- Activity
Here the job is to copy the data exactly and to exclude every image from it.

- Recorded data
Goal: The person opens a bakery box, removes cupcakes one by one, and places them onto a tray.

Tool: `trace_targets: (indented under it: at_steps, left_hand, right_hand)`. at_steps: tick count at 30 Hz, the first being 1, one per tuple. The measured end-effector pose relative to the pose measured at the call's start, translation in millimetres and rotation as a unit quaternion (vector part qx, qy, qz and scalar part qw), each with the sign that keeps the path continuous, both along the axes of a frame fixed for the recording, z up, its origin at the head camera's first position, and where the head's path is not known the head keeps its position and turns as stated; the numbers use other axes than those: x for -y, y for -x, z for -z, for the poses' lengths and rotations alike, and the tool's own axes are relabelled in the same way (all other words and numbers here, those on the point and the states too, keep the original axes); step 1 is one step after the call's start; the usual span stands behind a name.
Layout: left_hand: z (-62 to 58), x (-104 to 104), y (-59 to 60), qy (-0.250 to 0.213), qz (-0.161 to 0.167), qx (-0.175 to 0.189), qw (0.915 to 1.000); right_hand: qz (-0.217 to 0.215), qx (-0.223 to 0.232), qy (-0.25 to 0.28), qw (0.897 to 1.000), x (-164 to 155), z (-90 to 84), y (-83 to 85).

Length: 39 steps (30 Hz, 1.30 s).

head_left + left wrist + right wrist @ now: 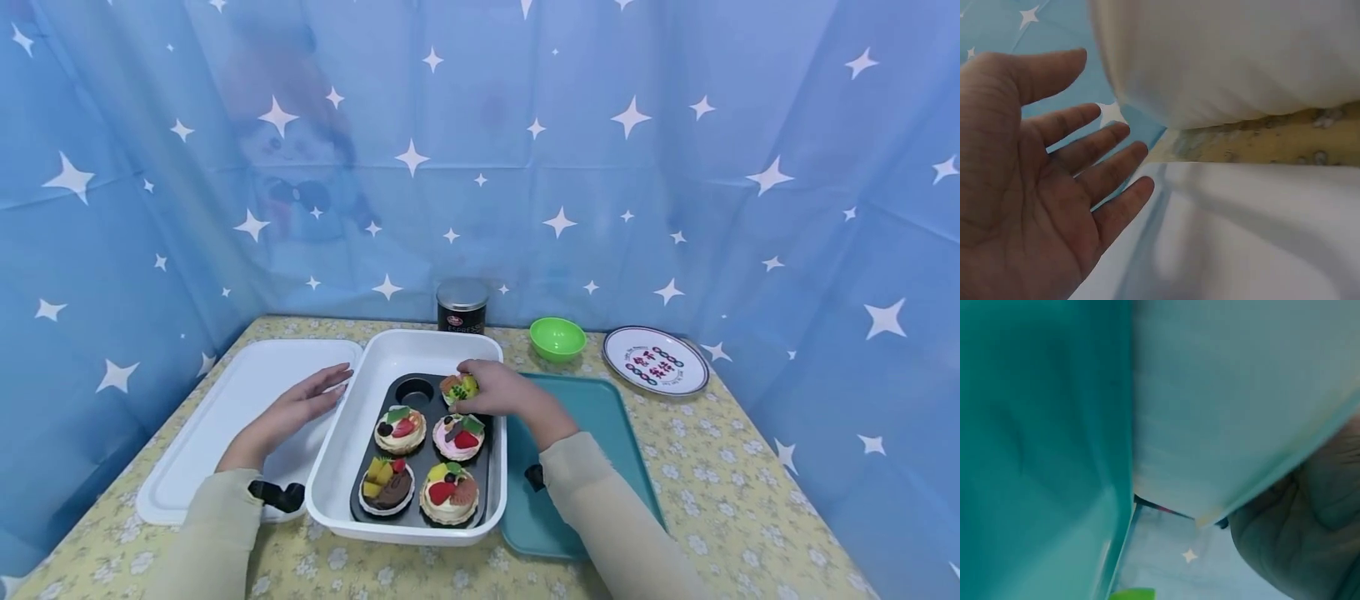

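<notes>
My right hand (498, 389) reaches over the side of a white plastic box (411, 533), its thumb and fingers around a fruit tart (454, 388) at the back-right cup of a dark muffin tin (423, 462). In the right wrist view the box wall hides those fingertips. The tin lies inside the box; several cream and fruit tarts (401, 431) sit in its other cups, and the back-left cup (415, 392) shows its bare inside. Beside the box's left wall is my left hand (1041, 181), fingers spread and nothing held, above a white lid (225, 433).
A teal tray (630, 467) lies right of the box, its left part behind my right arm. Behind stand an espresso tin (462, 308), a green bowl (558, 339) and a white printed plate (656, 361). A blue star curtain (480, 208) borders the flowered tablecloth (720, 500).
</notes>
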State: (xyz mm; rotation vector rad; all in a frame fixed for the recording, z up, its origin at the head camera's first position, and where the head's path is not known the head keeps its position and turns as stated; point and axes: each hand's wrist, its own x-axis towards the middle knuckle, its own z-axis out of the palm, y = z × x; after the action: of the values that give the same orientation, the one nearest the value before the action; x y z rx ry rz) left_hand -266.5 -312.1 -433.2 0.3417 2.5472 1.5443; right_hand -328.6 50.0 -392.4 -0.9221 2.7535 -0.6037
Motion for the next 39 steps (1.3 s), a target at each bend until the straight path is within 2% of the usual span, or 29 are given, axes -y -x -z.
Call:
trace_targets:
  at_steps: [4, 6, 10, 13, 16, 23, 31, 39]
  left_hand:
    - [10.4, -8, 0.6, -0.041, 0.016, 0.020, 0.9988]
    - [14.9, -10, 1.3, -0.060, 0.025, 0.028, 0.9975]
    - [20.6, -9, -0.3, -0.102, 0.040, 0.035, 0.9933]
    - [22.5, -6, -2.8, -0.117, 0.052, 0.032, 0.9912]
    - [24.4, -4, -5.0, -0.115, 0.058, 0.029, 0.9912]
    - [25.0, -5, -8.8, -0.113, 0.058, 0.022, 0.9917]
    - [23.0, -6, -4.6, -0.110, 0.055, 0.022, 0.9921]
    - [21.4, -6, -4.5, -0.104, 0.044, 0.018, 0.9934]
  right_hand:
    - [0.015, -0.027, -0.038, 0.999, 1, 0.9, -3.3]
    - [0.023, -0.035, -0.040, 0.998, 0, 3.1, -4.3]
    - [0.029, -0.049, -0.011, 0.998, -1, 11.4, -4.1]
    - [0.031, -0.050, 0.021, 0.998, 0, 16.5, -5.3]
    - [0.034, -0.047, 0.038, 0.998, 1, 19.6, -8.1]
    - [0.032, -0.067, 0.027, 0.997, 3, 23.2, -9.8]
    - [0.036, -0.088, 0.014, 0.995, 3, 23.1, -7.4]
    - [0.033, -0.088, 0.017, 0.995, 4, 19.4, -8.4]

- Finished task
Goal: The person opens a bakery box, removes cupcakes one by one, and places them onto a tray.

Tool: `trace_targets: (indented under it: at_steps, left_hand, right_hand)`. at_steps: tick count at 30 Hz, the first being 1, one per tuple. The measured end-effector pose relative to the pose measured at the call's start, translation in millimetres and rotation as a unit quaternion (vector part qx, qy, qz and scalar part qw), each with the sign that keeps the path continuous, both along the axes of a frame fixed for the recording, z up, its origin at the head camera's first position, and where the head's path is not known the head keeps its position and turns as stated; the numbers use other axes than those: x for -y, y for -x, z for -z, for the poses' lengths and rotations alike, and the tool's own axes are relabelled in the same way (all other words and numbers here, those on the point and the states too, keep the original axes); step 1 is one step after the call's start; the usual span stands behind a name.
Layout: left_hand: z (-62 to 58), x (-104 to 104), y (-59 to 60), qy (-0.250 to 0.213), qz (-0.161 to 0.167), qx (-0.175 to 0.189), qw (0.915 to 1.000); right_hand: qz (-0.217 to 0.215), qx (-0.223 to 0.232), qy (-0.25 to 0.28), qw (0.897 to 1.000), x (-164 to 155), z (-90 to 84), y (-83 to 85).

Length: 39 steps (30 Hz, 1.30 s).

head_left + left wrist + right wrist @ now: 

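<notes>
My right hand (498, 389) reaches over the side of a white plastic box (411, 533), its thumb and fingers around a fruit tart (454, 388) at the back-right cup of a dark muffin tin (423, 462). In the right wrist view the box wall hides those fingertips. The tin lies inside the box; several cream and fruit tarts (401, 431) sit in its other cups, and the back-left cup (415, 392) shows its bare inside. Beside the box's left wall is my left hand (1041, 181), fingers spread and nothing held, above a white lid (225, 433).
A teal tray (630, 467) lies right of the box, its left part behind my right arm. Behind stand an espresso tin (462, 308), a green bowl (558, 339) and a white printed plate (656, 361). A blue star curtain (480, 208) borders the flowered tablecloth (720, 500).
</notes>
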State: (xyz mm; rotation vector rad; all in a frame fixed for the recording, z up, its origin at the head camera's first position, and where the head's path is not known the head keeps its position and turns as stated; point and axes: each hand's wrist, its own x-axis towards the middle knuckle, its own z-axis out of the palm, y = z × x; after the action: of the values that give the same orientation, the one nearest the value before the action; x y z rx ry rz) left_hand -266.5 -312.1 -433.2 0.3417 2.5472 1.5443; right_hand -328.6 50.0 -392.4 -0.9221 2.7535 -0.6037
Motion for the next 39 steps (1.3 s), a target at each bend until the straight path is within 2% of the usual span, or 29 are given, axes -y -x -z.
Call:
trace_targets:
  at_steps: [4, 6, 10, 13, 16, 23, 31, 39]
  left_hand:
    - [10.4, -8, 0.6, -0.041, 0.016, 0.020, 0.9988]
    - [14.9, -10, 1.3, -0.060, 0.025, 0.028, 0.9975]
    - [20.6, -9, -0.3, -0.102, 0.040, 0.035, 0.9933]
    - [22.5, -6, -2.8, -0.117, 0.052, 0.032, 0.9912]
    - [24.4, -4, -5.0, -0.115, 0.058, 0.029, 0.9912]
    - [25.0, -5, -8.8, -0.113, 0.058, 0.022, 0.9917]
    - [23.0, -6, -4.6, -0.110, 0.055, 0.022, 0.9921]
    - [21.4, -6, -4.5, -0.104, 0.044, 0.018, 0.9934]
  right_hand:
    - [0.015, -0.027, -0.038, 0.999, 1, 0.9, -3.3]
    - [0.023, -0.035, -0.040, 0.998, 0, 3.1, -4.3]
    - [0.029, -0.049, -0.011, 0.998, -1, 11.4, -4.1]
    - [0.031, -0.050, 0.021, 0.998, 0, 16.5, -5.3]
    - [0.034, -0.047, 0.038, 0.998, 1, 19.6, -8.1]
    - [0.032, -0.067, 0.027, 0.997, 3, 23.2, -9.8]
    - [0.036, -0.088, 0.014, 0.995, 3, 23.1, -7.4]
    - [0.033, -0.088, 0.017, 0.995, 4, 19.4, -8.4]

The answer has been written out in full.